The recommended phase 2 dose for the FDA label was 3.2 mg/m2 every 21 days. It received an accelerated FDA approval. The benefit observed with lurbinectedin compares favorably with what we historically see with topotecan. This is a current standard of care in terms of both anti-tumor activity and safety. Lurbinectedin is FDA approved, and it was also added to the NCCN (National Comprehensive Cancer Network) guidelines on June 7, 2020.
Let’s talk to Dr Ganti and Dr Chiang on how they think the approval will impact the treatment armamentarium in small-cell lung cancer. First, Dr Ganti.
Apar Ganti, MD: Lurbinectedin is the first drug that has been approved in this setting for a long time, and we are all excited about it. We finally have some alternative to topotecan. As Dr Chiang mentioned earlier, topotecan was available, but no one really liked it because of the myelosuppression and the toxicity associated with it. As you mentioned earlier, the outcomes were not great. Response rates ranged between 10% and 25%, with a median overall survival between 6 and 8 months. There was a big need to improve upon that. Lurbinectedin seems to have done that, at lease in some measure. As far as my practice is concerned, I will be using more of this drug in this cohort of patients. From the phase 2 basket trial that you just described, it appears that the adverse effect profile was very manageable. Myelosuppression was not as significant compared with topotecan, with the understanding that these 2 drugs have not been compared head-to-head in a clinical trial. There is an ongoing phase 3 trial comparing the combination of lurbinectedin and doxorubicin with topotecan, and that will give us more details and a better idea of what the exact benefit of lurbinectedin is. Based on this phase 2 data, I think that this would be a useful addition to our armamentarium in regard to small-cell lung cancer.

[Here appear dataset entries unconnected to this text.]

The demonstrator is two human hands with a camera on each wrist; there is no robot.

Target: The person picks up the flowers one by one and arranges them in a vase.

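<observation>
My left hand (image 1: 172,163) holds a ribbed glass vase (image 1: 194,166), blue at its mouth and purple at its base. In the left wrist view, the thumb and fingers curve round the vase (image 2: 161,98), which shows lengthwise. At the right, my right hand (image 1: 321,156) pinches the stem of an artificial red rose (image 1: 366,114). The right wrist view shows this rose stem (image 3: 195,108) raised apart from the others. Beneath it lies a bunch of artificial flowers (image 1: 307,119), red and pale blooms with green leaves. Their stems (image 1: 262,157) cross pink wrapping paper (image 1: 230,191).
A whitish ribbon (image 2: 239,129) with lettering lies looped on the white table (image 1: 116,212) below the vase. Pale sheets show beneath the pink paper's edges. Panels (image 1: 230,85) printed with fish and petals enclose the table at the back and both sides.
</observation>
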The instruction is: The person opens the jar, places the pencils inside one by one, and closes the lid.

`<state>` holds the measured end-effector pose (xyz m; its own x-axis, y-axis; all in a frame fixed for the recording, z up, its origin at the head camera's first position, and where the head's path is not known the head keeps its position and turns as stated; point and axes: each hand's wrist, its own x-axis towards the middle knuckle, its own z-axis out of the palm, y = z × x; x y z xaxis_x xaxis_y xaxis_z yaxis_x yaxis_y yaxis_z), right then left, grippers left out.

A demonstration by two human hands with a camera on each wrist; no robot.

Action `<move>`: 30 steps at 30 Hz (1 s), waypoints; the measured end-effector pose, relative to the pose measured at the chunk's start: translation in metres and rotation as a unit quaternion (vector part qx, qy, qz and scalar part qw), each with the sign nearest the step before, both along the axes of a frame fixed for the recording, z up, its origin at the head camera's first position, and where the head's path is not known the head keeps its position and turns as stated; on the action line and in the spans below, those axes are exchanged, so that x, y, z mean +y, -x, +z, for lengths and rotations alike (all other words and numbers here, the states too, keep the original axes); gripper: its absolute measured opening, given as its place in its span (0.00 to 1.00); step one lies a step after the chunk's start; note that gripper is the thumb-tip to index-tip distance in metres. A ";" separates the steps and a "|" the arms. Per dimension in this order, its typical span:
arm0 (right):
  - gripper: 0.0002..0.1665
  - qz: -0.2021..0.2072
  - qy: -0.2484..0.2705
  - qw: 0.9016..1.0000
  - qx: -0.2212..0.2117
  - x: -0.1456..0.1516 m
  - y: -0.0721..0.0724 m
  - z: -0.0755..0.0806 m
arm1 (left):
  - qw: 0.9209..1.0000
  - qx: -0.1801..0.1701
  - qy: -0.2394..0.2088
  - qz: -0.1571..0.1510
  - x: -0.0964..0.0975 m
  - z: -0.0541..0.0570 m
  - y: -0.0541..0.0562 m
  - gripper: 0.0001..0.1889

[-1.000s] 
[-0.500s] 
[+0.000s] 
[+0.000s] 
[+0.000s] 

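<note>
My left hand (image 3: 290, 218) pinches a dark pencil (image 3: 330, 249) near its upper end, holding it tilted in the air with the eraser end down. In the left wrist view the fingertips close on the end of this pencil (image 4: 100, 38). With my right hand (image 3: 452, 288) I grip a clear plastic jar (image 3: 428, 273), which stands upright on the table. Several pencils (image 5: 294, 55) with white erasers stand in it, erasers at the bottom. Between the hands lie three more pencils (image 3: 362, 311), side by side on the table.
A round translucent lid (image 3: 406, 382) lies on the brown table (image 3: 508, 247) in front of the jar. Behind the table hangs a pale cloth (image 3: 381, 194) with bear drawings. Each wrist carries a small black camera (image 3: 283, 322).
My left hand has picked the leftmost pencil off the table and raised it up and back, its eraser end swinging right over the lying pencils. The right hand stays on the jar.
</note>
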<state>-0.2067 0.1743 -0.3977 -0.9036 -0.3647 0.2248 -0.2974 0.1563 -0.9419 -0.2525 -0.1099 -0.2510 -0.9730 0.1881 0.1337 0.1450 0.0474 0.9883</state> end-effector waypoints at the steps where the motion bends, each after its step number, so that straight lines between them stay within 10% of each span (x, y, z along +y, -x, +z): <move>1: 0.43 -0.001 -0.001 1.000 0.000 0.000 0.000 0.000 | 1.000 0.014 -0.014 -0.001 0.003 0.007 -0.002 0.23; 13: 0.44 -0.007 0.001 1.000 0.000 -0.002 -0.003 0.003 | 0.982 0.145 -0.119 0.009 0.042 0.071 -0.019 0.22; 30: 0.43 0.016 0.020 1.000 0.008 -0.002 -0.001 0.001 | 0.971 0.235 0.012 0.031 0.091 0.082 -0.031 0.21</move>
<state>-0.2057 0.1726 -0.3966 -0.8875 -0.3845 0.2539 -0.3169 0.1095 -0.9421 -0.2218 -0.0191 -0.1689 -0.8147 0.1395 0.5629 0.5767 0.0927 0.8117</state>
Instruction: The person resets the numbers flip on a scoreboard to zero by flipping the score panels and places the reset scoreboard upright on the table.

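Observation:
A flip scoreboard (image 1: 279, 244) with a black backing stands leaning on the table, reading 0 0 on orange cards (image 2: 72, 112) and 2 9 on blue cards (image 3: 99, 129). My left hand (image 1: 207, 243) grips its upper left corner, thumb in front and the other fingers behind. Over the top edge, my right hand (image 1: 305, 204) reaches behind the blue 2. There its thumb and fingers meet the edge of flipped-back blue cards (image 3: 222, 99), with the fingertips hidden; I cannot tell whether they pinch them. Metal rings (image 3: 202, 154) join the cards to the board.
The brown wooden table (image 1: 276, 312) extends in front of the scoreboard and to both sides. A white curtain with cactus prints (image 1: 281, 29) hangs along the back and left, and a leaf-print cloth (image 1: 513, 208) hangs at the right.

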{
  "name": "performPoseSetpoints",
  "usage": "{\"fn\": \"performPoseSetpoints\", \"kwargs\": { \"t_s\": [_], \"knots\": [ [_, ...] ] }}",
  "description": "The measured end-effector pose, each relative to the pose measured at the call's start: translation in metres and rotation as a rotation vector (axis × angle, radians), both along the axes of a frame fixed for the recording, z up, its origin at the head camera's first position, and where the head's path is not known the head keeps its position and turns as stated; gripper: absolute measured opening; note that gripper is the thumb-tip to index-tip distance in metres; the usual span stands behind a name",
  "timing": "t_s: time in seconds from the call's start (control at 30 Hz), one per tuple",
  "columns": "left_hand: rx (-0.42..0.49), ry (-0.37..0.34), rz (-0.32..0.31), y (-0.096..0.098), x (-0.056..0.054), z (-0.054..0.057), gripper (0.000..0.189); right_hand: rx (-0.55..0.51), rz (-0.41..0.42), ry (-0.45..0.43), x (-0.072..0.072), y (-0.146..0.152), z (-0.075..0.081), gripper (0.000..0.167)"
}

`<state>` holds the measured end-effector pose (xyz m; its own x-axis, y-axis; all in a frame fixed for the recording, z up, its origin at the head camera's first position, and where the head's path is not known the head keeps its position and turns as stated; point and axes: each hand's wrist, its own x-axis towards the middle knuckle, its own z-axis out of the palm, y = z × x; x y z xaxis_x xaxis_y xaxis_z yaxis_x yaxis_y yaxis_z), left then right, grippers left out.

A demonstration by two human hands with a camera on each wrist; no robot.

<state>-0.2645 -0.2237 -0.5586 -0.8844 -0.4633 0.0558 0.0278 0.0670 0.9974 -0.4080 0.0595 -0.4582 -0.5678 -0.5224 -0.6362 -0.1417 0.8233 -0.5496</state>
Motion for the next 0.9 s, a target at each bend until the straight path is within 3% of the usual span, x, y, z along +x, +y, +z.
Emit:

Vivek Subbiah, MD: Do you have any other insight into this drug, Dr Chiang?
Anne Chiang, MD, PhD: I think this is a great option for our patients. We have this epic treatment plan built, we’ve been pushing to get this drug into patients, and it’s actually available. I just got an email this week. We’re very excited. I think that patients are excited. It’s well tolerated, and 35% overall response rate is much better than what we’ve seen with our standard agents. I think this is a great option.